Dr. Weeks’ Comment: Pesticides target FEMALE bugs. They disrupt female reproductive capacity. That is one of the many reasons that humans, who share surprisingly much DNA and hormonal attributes with bugs, should eat organic. As the father of daughters, we grew and bought organic from the start (i.e. from prior to conceiving our kids) . Is the term “organic” a valid criteria or just a marketing term. This is a valid question given the perplexing fact that fruits and vegetables to which the farmer DOESN’T add pesticides cost more than those left alone to grow with no additives… (supply and demand accounts for that illogical situation). So, a review of the scientific-peer reviewed literature yields what you would expect: simply what is paid for. What is required is considered analysis. So let review and consider some publications.
BENEFITS OF ORGANIC
Higher antioxidant and lower cadmium concentrations and lower incidence of pesticide residues in organically grown crops: a systematic literature review and meta-analyses.
Demand for organic foods is partially driven by consumers’ perceptions that they are more nutritious. However, scientific opinion is divided on whether there are significant nutritional differences between organic and non-organic foods, and two recent reviews have concluded that there are no differences. In the present study, we carried out meta-analyses based on 343 peer-reviewed publications that indicate statistically significant and meaningful differences in composition between organic and non-organic crops/crop-based foods.

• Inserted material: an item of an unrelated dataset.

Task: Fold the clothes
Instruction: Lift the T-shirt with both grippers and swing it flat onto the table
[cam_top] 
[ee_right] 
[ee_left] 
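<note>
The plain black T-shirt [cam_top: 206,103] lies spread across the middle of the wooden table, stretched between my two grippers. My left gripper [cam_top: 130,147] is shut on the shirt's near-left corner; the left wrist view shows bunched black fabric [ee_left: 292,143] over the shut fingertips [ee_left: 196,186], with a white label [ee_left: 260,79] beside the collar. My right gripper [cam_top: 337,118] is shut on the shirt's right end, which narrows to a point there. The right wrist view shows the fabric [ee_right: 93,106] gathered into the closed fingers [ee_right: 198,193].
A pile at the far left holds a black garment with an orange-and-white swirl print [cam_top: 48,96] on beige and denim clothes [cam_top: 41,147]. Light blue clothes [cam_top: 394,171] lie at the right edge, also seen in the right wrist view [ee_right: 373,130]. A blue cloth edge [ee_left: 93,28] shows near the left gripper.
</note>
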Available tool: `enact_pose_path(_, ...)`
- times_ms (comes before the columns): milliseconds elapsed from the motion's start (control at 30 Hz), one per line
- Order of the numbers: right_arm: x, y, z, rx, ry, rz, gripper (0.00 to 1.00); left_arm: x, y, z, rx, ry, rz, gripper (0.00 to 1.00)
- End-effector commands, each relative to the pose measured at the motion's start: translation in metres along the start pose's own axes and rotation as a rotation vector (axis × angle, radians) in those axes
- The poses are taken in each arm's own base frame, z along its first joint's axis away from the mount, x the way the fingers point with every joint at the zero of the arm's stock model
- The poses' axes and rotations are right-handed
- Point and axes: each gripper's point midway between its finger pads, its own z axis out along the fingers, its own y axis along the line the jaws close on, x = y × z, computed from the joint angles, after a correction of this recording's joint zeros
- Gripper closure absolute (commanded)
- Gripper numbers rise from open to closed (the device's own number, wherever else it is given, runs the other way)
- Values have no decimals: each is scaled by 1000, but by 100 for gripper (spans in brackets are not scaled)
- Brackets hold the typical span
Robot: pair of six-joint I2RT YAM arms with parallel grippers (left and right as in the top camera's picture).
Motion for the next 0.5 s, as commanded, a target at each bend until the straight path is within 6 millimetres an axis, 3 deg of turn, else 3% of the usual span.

Most importantly, the concentrations of a range of antioxidants such as polyphenolics were found to be substantially higher in organic crops/crop-based foods, with those of phenolic acids, flavanones, stilbenes, flavones, flavonols and anthocyanins being an estimated 19 (95 % CI 5, 33) %, 69 (95 % CI 13, 125) %, 28 (95 % CI 12, 44) %, 26 (95 % CI 3, 48) %, 50 (95 % CI 28, 72) % and 51 (95 % CI 17, 86) % higher, respectively. Many of these compounds have previously been linked to a reduced risk of chronic diseases, including CVD and neurodegenerative diseases and certain cancers, in dietary intervention and epidemiological studies. Additionally, the frequency of occurrence of pesticide residues was found to be four times higher in conventional crops, which also contained significantly higher concentrations of the toxic metal Cd. Significant differences were also detected for some other (e.g. minerals and vitamins) compounds. There is evidence that higher antioxidant concentrations and lower Cd concentrations are linked to specific agronomic practices (e.g. non-use of mineral N and P fertilisers, respectively) prescribed in organic farming systems. In conclusion, organic crops, on average, have higher concentrations of antioxidants, lower concentrations of Cd and a lower incidence of pesticide residues than the non-organic comparators across regions and production seasons.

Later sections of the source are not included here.